(Source data Opens)
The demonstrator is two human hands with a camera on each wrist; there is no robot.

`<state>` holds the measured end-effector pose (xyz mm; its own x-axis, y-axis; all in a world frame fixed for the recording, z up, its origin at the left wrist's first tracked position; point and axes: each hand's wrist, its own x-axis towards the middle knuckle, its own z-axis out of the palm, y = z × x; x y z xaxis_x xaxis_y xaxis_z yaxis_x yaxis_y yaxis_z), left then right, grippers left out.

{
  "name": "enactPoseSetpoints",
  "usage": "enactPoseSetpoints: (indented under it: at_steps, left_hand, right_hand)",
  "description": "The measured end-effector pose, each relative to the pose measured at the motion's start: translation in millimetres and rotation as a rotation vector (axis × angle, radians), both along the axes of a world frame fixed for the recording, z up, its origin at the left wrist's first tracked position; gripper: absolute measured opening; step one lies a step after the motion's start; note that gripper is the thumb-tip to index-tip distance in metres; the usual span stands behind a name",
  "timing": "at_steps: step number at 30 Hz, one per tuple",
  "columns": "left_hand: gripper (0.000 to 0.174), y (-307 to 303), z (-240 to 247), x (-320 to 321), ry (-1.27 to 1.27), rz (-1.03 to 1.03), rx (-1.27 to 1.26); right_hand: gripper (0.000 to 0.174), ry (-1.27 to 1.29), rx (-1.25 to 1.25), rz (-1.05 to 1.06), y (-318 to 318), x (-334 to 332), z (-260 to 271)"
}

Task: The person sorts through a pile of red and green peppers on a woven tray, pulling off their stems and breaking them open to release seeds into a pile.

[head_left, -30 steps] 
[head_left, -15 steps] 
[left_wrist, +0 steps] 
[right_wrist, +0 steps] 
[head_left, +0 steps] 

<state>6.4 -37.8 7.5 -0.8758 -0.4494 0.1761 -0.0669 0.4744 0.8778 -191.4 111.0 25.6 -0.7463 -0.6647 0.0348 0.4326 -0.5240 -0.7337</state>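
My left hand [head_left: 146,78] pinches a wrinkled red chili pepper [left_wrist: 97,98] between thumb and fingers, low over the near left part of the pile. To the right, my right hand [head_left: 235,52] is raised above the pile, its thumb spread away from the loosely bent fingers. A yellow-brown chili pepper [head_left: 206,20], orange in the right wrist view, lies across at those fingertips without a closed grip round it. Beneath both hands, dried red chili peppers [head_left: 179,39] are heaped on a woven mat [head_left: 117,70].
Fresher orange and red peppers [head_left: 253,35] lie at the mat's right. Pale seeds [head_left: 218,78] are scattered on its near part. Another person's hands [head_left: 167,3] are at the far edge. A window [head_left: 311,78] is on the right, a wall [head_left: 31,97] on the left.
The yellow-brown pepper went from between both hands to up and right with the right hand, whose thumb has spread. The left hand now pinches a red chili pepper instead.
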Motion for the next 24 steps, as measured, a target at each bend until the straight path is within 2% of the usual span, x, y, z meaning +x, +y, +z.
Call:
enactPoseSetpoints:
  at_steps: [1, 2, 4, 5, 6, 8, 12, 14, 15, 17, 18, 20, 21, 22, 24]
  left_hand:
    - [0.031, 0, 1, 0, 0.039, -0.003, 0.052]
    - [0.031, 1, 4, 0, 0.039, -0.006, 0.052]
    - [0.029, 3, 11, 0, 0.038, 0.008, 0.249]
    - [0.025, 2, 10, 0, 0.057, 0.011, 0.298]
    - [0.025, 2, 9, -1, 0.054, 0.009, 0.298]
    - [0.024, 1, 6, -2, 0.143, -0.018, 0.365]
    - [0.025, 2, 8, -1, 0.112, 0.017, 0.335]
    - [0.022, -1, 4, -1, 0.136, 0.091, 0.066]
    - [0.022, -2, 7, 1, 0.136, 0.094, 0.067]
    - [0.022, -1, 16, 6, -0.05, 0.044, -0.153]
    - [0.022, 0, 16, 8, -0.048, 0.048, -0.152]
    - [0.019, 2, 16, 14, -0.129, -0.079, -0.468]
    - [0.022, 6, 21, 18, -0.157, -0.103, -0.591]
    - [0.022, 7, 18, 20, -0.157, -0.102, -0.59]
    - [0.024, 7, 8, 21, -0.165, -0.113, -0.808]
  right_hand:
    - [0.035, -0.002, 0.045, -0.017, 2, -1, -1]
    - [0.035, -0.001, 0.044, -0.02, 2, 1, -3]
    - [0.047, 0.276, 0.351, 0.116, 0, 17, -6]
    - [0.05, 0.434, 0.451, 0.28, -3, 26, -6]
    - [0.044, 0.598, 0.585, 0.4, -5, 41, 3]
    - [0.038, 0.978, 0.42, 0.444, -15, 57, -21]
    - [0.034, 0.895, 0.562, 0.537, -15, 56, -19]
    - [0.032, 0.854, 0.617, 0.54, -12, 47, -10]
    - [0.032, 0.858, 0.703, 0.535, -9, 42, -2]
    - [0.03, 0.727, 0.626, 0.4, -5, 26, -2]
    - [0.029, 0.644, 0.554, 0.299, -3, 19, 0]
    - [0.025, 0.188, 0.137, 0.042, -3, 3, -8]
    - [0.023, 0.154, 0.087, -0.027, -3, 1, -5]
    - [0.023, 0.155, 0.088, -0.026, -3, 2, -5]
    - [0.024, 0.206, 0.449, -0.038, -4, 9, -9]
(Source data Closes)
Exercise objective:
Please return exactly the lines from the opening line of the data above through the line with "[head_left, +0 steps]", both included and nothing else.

Solved problem:
The demonstrator is two human hands with a camera on each wrist; there is no robot.

`<state>` holds the measured end-effector pose (xyz mm; its own x-axis, y-axis; all in a world frame fixed for the recording, z up, its origin at the left wrist's first tracked position; point and axes: each hand's wrist, its own x-axis towards the middle knuckle, its own z-axis out of the palm, y = z × x; x y z xaxis_x xaxis_y xaxis_z yaxis_x yaxis_y yaxis_z), left then right, grippers left out.

{
  "name": "enactPoseSetpoints",
  "usage": "enactPoseSetpoints: (indented under it: at_steps, left_hand, right_hand)",
  "description": "The measured end-effector pose, each relative to the pose measured at the motion's start: translation in millimetres and rotation as a rotation vector (axis × angle, radians), both along the axes of a world frame fixed for the recording, z up, its origin at the left wrist's first tracked position; gripper: absolute measured opening; step one lies a step after the motion's start; note that gripper is the thumb-tip to index-tip distance in metres; the usual span stands behind a name",
  "timing": "at_steps: step number at 30 Hz, one per tuple",
  "columns": "left_hand: gripper (0.000 to 0.174), y (-307 to 303), z (-240 to 247), x (-320 to 321), ry (-1.27 to 1.27), rz (-1.03 to 1.03), rx (-1.27 to 1.26); right_hand: gripper (0.000 to 0.174), ry (-1.27 to 1.29), rx (-1.25 to 1.25), rz (-1.05 to 1.06), y (-318 to 318), x (-334 to 332), z (-260 to 271)"
}

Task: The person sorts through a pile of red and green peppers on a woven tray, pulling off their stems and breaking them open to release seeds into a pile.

[head_left, -30 steps] 
[head_left, -15 steps] 
[left_wrist, +0 steps] 
[right_wrist, +0 steps] 
[head_left, +0 steps] 

This finishes the response to the exercise.